Showing papers by "Joseph E. Flaherty published in 2004"

Hierarchical partitioning and dynamic load balancing for scientific computation

Abstract: Cluster and grid computing has made hierarchical and heterogeneous computing systems increasingly common as target environments for large-scale scientific computation. A cluster may consist of a network of multiprocessors. A grid computation may involve communication across slow interfaces. Modern supercomputers are often large clusters with hierarchical network structures. For maximum efficiency, software must adapt to the computing environment.
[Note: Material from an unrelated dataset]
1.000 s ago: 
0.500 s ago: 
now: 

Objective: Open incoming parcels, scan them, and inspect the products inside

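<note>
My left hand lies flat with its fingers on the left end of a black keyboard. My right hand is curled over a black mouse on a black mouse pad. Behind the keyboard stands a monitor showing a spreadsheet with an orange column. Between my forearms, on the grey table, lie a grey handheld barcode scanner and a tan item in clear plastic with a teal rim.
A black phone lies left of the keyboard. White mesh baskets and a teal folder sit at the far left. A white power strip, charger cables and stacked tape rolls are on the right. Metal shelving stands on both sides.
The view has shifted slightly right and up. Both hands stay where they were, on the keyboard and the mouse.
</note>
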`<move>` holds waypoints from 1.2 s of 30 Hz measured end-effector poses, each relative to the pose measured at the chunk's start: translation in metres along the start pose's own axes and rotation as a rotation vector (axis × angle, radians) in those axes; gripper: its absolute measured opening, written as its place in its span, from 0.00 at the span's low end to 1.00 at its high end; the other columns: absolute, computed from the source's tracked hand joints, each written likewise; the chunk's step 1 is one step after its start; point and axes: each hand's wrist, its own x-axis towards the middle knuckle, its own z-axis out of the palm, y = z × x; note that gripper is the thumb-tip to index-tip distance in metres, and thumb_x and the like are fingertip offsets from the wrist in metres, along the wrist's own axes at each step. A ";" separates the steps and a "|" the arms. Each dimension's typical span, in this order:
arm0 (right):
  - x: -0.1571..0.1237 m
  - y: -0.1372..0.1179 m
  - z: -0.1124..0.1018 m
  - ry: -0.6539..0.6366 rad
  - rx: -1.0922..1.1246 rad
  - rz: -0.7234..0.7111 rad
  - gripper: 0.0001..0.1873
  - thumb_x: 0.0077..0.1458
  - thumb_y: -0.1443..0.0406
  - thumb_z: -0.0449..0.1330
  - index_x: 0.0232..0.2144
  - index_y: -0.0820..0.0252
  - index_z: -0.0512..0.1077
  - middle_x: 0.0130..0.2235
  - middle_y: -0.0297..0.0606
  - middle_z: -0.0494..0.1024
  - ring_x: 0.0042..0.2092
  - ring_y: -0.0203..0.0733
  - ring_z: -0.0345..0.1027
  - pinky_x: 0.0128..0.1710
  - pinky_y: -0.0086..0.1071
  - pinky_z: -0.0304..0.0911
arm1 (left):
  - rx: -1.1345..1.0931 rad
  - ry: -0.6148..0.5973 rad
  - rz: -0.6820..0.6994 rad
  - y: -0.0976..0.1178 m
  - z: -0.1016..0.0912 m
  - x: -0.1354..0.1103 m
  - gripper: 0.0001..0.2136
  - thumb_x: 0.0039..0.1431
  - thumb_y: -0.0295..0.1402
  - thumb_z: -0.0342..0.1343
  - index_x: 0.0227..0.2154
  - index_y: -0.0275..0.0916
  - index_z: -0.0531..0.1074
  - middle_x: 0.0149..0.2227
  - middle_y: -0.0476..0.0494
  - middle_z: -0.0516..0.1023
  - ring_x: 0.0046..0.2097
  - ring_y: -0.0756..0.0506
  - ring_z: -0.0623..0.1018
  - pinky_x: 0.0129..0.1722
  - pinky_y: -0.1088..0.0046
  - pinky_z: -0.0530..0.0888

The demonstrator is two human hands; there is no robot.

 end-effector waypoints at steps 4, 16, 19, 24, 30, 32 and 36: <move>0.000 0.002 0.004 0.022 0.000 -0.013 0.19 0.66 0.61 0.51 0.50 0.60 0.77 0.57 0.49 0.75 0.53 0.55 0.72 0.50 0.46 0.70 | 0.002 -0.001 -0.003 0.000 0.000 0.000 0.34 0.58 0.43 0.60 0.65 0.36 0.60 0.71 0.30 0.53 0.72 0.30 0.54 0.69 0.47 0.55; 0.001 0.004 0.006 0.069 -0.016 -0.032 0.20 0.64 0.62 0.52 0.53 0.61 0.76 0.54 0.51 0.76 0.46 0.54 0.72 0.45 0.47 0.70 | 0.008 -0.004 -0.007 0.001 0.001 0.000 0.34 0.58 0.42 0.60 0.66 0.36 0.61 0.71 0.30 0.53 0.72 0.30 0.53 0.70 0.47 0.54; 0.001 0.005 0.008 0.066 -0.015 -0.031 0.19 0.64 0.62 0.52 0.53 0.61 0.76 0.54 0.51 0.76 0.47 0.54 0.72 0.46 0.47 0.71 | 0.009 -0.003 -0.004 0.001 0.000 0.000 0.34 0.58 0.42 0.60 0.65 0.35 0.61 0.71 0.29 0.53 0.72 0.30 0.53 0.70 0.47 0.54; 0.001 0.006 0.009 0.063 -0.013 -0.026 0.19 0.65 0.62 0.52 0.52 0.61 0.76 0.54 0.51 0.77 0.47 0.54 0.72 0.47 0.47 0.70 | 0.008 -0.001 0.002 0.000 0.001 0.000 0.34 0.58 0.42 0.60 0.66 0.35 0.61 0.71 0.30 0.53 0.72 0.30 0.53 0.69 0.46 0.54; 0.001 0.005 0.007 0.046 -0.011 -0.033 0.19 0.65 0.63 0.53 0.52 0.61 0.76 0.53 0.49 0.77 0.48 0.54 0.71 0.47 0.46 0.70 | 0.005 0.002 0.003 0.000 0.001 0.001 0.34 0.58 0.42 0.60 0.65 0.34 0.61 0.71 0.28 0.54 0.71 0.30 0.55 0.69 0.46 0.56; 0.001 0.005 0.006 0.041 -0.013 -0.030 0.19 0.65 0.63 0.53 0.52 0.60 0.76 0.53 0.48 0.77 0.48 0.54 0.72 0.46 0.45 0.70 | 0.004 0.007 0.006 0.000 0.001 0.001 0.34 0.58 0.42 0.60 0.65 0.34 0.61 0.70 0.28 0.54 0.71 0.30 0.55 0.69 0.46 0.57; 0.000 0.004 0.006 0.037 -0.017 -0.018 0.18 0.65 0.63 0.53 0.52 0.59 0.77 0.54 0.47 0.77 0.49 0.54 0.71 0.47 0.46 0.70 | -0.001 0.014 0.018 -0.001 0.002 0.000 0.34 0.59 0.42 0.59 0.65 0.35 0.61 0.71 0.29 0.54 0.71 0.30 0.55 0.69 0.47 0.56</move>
We focus on partitioning and dynamic load balancing, in particular on hierarchical procedures implemented within the Zoltan Toolkit, guided by DRUM, the Dynamic Resource Utilization Model. Here, different balancing procedures are used in different parts of the domain. Preliminary results show that hierarchical partitionings are competitive with the best traditional methods on a small hierarchical cluster.
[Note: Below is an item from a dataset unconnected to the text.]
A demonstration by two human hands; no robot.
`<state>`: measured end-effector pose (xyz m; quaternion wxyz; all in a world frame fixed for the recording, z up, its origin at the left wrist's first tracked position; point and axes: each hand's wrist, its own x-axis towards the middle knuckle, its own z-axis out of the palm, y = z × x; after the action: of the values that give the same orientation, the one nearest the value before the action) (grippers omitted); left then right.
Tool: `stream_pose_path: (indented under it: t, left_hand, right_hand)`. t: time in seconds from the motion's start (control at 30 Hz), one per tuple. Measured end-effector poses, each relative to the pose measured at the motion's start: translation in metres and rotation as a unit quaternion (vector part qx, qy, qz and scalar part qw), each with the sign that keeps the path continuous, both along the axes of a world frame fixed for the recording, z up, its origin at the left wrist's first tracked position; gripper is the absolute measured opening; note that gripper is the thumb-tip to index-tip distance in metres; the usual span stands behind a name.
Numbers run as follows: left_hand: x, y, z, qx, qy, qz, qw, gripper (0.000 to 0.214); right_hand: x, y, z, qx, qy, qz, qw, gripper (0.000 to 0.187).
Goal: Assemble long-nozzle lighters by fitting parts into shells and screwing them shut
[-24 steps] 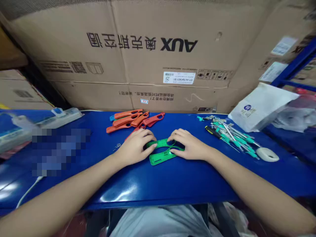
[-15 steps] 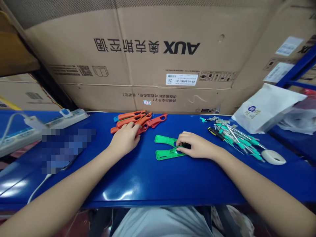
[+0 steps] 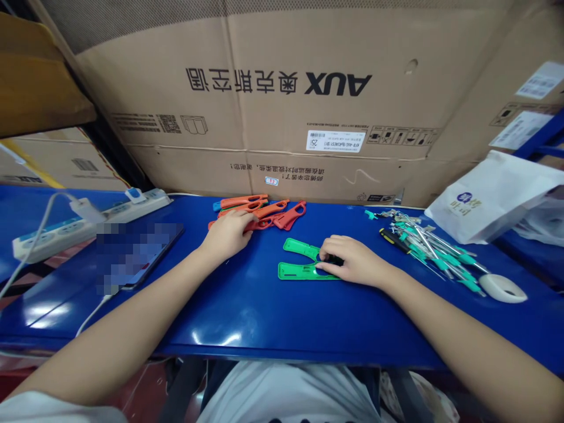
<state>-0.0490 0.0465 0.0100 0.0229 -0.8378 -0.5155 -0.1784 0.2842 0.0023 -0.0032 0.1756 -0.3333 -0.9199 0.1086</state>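
My right hand (image 3: 352,258) is closed, thumb and fingers pinching at the right ends of two green plastic lighter casing halves (image 3: 304,271). The halves lie on the blue table, spread in a V with their left ends apart; my fingers hide where they meet. Further back to the left, my left hand (image 3: 230,235) reaches over a pile of orange and red lighter casings (image 3: 275,207). Its fingers curl down round an orange casing in the pile, and the hand covers much of it. A bit of green and a blue tip show among them.
Metal rods with teal parts (image 3: 434,247) lie at the right, beside a black-and-yellow screwdriver (image 3: 393,239) and a white oval object (image 3: 502,288). A white bag (image 3: 489,197) stands behind. Leftward are a tablet (image 3: 152,258) and a power strip (image 3: 127,214). A cardboard box (image 3: 273,117) backs the table.
The camera view has turned slightly left. My left hand has shifted a little at the pile, and one orange casing now sits clear of its fingers. My right hand still pinches the green casing halves.
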Motion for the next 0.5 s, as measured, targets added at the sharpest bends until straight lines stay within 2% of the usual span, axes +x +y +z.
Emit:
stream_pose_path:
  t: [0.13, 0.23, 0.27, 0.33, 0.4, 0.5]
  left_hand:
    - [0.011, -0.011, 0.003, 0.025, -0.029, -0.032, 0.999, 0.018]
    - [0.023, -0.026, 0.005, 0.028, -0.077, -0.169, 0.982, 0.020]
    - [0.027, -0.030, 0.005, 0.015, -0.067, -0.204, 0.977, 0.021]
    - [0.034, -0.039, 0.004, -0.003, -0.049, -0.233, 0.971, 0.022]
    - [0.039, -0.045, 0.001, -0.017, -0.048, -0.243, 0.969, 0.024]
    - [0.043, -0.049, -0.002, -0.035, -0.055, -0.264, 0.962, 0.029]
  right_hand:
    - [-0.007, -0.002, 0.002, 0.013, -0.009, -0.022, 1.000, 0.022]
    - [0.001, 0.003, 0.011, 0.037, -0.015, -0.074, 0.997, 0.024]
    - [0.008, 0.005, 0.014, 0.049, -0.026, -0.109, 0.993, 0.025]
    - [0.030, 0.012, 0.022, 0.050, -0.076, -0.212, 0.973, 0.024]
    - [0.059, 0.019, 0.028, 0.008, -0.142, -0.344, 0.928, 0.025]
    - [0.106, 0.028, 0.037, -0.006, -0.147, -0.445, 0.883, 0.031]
Adaptive computation over dynamic and heterogeneous networks

Abstract: Over the last two decades, efficient message passing libraries have been developed for parallel scientific computation. Concurrently, programming languages have been created supporting dynamically reconfigurable distributed systems over the heterogeneous Internet. In this paper, we introduce SALSA-MPI, an actor programming language approach to scientific computing that extends MPI with a checkpointing and migration API and a runtime system that manages both periodic checkpoints and process or application migration. The goal is to enable dynamic network reconfiguration and load balancing without sacrificing application performance or requiring extensive code modifications. As driving technology for this effort of unifying parallel and distributed computing, we plan to use adaptive solvers of partial differential equations. Fields as diverse as fluid dynamics, material science, biomechanics, and ecology make use of parallel adaptive computation, but target architectures have traditionally been supercomputers and tightly-coupled clusters, SALSA-MPI is intended to allow these computations to make efficient use of more distributed and dynamic computing resources.
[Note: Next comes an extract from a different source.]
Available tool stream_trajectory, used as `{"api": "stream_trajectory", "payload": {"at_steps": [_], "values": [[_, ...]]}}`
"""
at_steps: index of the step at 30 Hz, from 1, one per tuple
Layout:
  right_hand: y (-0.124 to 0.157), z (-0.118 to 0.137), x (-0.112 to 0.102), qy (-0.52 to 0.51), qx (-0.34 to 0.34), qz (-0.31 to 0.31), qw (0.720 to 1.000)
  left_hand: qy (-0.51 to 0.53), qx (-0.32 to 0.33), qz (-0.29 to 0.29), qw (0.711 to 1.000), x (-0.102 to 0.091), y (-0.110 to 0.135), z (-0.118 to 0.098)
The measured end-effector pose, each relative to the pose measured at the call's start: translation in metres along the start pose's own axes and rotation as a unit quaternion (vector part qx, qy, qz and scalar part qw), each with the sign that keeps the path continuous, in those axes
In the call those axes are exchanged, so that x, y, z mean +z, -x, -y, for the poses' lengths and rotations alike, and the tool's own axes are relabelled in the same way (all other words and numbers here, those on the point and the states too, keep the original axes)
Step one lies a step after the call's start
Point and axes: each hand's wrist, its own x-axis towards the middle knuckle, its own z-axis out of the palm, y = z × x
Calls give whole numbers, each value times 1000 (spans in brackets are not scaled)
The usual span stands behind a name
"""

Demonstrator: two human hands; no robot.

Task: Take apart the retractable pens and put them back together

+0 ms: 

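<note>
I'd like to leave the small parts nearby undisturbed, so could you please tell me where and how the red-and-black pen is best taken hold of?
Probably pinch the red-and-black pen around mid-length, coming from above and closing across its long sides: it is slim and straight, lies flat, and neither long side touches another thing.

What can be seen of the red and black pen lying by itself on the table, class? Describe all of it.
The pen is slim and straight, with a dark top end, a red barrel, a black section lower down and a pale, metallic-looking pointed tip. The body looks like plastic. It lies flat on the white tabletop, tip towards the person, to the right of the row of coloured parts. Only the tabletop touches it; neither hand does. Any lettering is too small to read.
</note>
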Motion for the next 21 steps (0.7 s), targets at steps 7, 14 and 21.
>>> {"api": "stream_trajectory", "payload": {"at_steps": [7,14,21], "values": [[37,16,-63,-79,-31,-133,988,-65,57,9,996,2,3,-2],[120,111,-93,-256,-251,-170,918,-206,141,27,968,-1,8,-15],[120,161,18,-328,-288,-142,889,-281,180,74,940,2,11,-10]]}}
Investigation of turbulent melt flow in a crystal growth system

Abstract: Melt flows associated with a Czochralski crystal growth process was investigated to better understand the transition from a steady laminar regime to an unsteady one as the Grashof number increases. The kinetic energy of the flow as a function of time was examined as an indication of stability. Three-dimensional solutions were interpolated onto a two-dimensional unstructured mesh to compute the Reynolds average mean flow and its fluctuations. Our simulations showed that the transition to unsteady three-dimensional flow begins at a Grashof number of approximately 3.0 million. At higher Grashof numbers (e.g., 6.6 million), the melt flow is fully unsteady, three-dimensional turbulent flow. The simulations further indicated that the melt flow at a Grashof number of 6.6 million is statistically stable, which suggested the Reynolds quasi-steady assumption is valid in this case.